- Born: 1973 (age 52–53) Douglas, Georgia
- Education: Trisha Brown School, Centre National de la Dansearis, City College of San Francisco, Martha Graham School of Contemporary Dance
- Alma mater: Yale University
- Occupations: Dancer, choreographer, artist
- Years active: 2004 - present
- Notable work: Twenty Looks or Paris Is Burning at the Judson Church The Ghost of Montpellier Meets the Samurai
- Style: Contemporary Postmodern
- Awards: Bessie Award Guggenheim Fellowship Creative Capital Award
- Website: www.betatrajal.org

= Trajal Harrell =

American dancer and choreographer (born 1973)

Trajal Harrell (born 1973) is an American dancer and choreographer. Best known for a series entitled Twenty Looks or Paris is Burning at The Judson Church, Harrell "confronts the history, construction, and interpretation of contemporary dance."

==Early life and education==
Harrell was raised in Georgia. Harrell's family was well educated and well-established land owners in the south, despite their constant struggles of segregation and its discontents. His godmother named him Trajal after the well-known Roman emperor Trajan.

He graduated from Yale in 1990 with a BA in American Studies. He also studied theatre with David Herskovits, Trajal had an interest with Anne Bogart's "The Viewpoints Book"

== Career ==
Harrell's work has been presented at festivals in Paris, Vienna, Berlin, Rio De Janeiro, Montreal, and the Netherlands, and at venues including The Kitchen, New York Live Arts, the Walker Art Center, Danspace Project, Dance Theater Workshop, Performance Space 122, Philadelphia Live Arts, REDCAT, Cornell University, Colorado College, and the Institute of Contemporary Art, Boston. He has shown performance work in visual art contexts at The Museum of Modern Art, the New Museum, MoMA PS1, Fondation Cartier pour L’art Contemporain, the Bronx Museum of the Arts; Fundação Serralves, Centre Pompidou-Metz, and Art Basel.

Harrell has received fellowships from organizations including the Foundation for Contemporary Arts Grants to Artists award (2014), the John Simon Guggenheim Memorial Foundation, The Saison Foundation, the Art Matters Foundation, and the Doris Duke Foundation.

In 2019 Harrell became a resident choreographer at the Schauspielhaus Zurich and in 2024 founded the Zürich Dance Ensemble.

=== Twenty Looks or Paris is Burning at The Judson Church ===
Harrell's work, Twenty Looks or Paris is Burning at The Judson Church asks the question, "What would have happened in 1963 if someone from the vogueing ball scene in Harlem had come downtown to perform alongside the early postmoderns at Judson Church?" Harrell takes up dance history by combining these two specific and disparate groups of dance makers (separated by class, race, gender, and other categories of "identity").

Harrell's historical references are completely opposite from one another.
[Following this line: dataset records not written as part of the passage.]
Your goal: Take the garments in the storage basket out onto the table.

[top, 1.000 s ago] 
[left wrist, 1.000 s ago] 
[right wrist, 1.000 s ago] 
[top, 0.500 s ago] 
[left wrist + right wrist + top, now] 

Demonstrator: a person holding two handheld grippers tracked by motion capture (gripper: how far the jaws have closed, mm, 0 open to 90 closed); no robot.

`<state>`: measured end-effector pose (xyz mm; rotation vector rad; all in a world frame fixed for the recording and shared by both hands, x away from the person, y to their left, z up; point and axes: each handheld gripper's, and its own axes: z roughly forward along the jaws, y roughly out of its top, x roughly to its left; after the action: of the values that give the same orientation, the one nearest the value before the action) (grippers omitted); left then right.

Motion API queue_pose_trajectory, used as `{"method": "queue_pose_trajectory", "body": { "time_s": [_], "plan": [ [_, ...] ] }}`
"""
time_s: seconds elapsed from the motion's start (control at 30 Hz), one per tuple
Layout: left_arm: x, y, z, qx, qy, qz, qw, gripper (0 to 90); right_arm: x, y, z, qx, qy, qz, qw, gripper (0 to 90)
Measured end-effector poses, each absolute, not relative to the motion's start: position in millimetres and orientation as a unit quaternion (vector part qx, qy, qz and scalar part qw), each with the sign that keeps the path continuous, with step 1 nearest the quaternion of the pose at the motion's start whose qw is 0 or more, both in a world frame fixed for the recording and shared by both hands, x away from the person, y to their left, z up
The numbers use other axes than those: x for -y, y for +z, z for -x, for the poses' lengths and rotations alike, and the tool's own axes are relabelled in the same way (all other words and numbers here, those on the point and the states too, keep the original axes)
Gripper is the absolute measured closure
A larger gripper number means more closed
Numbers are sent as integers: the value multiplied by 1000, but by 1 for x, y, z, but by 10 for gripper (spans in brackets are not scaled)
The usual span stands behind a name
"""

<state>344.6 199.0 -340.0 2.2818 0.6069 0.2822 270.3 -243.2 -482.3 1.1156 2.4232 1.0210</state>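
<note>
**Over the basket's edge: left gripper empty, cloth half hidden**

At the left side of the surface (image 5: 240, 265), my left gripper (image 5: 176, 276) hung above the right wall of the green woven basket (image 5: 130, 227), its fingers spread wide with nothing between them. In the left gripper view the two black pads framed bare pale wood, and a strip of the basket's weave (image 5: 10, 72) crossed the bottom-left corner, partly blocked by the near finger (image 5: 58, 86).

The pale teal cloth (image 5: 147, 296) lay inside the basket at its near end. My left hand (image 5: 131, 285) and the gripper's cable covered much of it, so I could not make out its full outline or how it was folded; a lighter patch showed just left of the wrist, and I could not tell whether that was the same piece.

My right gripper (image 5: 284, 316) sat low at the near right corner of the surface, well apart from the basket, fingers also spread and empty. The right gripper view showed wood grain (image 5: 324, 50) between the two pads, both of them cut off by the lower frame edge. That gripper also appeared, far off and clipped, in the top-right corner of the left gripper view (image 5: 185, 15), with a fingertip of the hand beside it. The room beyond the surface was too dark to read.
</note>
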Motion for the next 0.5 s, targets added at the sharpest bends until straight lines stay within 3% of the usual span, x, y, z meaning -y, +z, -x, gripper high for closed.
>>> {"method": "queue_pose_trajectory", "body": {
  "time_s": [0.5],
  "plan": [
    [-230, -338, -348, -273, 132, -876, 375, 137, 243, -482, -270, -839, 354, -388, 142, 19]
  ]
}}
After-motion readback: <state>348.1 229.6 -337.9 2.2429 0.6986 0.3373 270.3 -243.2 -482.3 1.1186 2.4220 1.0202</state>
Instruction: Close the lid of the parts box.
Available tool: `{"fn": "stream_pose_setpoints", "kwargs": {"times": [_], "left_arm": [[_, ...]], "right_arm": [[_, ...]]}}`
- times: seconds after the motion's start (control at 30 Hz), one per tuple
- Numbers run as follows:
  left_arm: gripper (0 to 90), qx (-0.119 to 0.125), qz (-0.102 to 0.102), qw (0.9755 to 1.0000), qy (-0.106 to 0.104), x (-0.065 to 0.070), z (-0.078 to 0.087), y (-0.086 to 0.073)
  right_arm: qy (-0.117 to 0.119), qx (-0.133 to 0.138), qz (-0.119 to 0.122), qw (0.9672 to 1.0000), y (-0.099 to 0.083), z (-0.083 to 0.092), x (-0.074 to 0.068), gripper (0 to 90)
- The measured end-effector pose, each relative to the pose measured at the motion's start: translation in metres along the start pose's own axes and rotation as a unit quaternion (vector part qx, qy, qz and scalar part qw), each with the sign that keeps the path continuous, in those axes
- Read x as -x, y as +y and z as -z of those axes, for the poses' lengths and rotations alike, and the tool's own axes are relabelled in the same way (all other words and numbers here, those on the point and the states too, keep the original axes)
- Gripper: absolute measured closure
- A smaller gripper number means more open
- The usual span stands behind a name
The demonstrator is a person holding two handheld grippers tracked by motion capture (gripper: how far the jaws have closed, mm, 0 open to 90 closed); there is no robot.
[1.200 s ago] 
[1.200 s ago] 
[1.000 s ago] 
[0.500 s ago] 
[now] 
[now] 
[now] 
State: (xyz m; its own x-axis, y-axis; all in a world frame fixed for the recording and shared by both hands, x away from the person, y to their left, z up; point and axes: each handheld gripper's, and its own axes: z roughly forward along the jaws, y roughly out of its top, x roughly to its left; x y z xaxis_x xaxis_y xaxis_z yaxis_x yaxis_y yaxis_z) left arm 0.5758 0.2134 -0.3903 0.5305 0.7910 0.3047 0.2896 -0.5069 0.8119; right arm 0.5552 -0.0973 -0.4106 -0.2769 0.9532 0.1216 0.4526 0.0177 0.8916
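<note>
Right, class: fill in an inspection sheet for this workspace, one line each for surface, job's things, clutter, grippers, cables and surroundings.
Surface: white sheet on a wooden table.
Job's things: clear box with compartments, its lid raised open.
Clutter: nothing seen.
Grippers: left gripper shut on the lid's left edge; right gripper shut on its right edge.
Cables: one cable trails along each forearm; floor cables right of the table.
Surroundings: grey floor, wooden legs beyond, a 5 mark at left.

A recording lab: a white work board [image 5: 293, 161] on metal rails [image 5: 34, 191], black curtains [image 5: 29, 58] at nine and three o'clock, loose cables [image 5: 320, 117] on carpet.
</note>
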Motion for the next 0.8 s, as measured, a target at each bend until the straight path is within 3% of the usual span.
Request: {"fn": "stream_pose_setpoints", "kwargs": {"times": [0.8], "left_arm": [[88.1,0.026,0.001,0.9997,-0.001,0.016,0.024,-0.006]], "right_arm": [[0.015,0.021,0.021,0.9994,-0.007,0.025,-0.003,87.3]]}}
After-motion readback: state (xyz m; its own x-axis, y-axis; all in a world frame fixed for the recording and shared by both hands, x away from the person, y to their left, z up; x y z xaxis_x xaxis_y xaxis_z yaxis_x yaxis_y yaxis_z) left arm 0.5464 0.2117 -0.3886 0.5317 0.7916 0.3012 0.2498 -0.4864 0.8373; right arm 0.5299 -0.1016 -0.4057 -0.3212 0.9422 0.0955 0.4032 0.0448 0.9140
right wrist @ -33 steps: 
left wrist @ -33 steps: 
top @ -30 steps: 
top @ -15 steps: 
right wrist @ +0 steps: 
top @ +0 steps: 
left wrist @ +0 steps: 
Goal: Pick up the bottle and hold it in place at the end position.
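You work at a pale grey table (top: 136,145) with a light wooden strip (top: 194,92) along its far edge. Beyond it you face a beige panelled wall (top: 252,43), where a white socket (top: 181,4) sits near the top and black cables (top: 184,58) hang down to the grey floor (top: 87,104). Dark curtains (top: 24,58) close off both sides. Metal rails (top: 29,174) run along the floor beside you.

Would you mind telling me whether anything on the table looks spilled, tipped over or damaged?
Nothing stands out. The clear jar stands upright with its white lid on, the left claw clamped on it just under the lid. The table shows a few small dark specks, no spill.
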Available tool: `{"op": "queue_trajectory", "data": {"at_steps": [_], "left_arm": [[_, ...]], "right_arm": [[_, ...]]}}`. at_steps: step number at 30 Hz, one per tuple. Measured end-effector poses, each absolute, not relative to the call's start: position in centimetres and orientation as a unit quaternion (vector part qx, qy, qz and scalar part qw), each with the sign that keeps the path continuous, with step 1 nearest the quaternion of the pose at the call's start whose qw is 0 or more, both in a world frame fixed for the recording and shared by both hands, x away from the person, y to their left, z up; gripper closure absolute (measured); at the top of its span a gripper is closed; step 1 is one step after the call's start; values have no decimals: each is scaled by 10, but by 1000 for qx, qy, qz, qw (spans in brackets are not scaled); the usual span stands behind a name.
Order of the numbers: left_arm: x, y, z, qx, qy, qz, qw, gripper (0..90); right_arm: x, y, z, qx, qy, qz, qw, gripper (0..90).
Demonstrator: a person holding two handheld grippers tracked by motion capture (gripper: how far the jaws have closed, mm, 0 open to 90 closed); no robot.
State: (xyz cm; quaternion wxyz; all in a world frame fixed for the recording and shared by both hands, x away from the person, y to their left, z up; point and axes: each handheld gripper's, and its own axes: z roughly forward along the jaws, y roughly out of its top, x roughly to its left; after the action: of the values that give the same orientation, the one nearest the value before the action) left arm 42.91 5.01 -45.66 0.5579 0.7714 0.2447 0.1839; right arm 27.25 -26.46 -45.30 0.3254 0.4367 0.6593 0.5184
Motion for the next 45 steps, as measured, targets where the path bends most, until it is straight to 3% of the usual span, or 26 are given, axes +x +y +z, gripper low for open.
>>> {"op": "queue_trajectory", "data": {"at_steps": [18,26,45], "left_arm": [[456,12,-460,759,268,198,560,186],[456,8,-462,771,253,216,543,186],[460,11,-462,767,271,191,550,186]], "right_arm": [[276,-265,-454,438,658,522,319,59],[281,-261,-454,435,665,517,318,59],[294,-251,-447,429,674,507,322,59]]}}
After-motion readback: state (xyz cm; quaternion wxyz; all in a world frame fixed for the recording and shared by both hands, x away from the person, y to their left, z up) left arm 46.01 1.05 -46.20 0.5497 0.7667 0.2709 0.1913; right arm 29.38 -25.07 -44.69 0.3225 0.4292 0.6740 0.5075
One is a predominantly white collective of dancer, looks at minimalist art and making dance accessible to everyone, compared with the underground ball culture that consists of queer people of colour, where dancing is larger than life.

The film documentary Paris Is Burning inspired Trajal Harrell, whereby he further questions "why Judson was an accepted part of history but vogueing wasn't?"

The project began in 2009 and was completed in 2017, staged in different sizes over the years.

Twenty Looks or Paris is Burning at The Judson Church has been theorised by scholars madison moore as well as Tavia Nyong'o, in his 2018 work Afro-Fabulations: The Queer Drama of Black Life.